Beginning with the line that holds "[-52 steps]" in the data below, give again every line through the one that holds "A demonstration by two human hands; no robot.", exactly as written.
---
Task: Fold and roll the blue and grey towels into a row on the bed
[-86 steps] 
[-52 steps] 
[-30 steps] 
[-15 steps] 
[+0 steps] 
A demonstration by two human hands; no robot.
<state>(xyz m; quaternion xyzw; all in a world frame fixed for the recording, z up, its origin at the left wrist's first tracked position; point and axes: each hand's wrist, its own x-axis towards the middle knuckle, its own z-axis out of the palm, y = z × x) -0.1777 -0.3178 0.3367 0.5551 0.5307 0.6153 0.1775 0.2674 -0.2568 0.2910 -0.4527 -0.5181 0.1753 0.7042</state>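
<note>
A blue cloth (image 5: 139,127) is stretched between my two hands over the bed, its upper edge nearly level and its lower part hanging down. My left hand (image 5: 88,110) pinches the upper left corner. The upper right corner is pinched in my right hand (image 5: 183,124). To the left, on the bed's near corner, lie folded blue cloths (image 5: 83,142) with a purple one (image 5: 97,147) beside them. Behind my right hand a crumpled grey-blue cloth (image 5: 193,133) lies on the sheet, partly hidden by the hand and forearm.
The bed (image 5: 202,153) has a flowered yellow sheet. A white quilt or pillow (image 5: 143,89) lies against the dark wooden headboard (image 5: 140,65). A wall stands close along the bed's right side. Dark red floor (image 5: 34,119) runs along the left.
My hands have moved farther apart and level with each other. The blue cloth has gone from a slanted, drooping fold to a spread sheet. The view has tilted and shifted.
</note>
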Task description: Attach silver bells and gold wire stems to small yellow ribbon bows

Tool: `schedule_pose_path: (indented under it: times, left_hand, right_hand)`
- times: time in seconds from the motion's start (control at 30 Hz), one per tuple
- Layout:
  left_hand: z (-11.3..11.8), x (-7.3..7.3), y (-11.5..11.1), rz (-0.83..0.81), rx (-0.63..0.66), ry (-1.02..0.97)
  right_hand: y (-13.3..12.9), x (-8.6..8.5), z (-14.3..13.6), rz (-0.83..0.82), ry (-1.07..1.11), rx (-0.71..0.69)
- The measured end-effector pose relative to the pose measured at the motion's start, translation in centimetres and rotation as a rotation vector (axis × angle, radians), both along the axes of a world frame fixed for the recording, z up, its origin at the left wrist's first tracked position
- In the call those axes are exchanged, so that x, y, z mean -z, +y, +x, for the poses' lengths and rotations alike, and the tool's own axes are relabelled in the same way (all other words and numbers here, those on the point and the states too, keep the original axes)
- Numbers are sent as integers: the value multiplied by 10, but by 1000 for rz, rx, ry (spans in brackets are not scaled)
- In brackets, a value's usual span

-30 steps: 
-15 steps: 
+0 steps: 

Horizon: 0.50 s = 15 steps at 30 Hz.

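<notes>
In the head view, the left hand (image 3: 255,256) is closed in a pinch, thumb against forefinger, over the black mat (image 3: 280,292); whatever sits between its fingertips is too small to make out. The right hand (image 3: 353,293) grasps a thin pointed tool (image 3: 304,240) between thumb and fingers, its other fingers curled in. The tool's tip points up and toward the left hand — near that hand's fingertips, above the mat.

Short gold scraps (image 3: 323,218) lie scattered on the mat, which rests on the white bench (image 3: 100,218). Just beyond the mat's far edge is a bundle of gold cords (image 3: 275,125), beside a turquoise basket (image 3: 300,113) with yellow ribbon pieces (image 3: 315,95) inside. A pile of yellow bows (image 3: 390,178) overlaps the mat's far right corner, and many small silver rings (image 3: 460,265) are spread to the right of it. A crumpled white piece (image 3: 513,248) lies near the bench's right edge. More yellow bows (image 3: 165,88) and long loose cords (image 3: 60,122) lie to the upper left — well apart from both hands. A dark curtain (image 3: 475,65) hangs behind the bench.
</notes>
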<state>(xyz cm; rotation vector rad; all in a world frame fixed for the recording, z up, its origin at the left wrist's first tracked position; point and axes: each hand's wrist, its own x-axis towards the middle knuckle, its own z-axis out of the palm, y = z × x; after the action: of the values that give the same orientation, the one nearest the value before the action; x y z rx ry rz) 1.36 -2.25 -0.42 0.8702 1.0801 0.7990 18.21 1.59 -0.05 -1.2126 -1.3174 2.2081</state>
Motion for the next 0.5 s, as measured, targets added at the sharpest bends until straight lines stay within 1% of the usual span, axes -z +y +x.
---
*Answer box*
[-52 steps] 
[-30 steps] 
[-15 steps] 
[+0 steps] 
A demonstration by two human hands; no robot.

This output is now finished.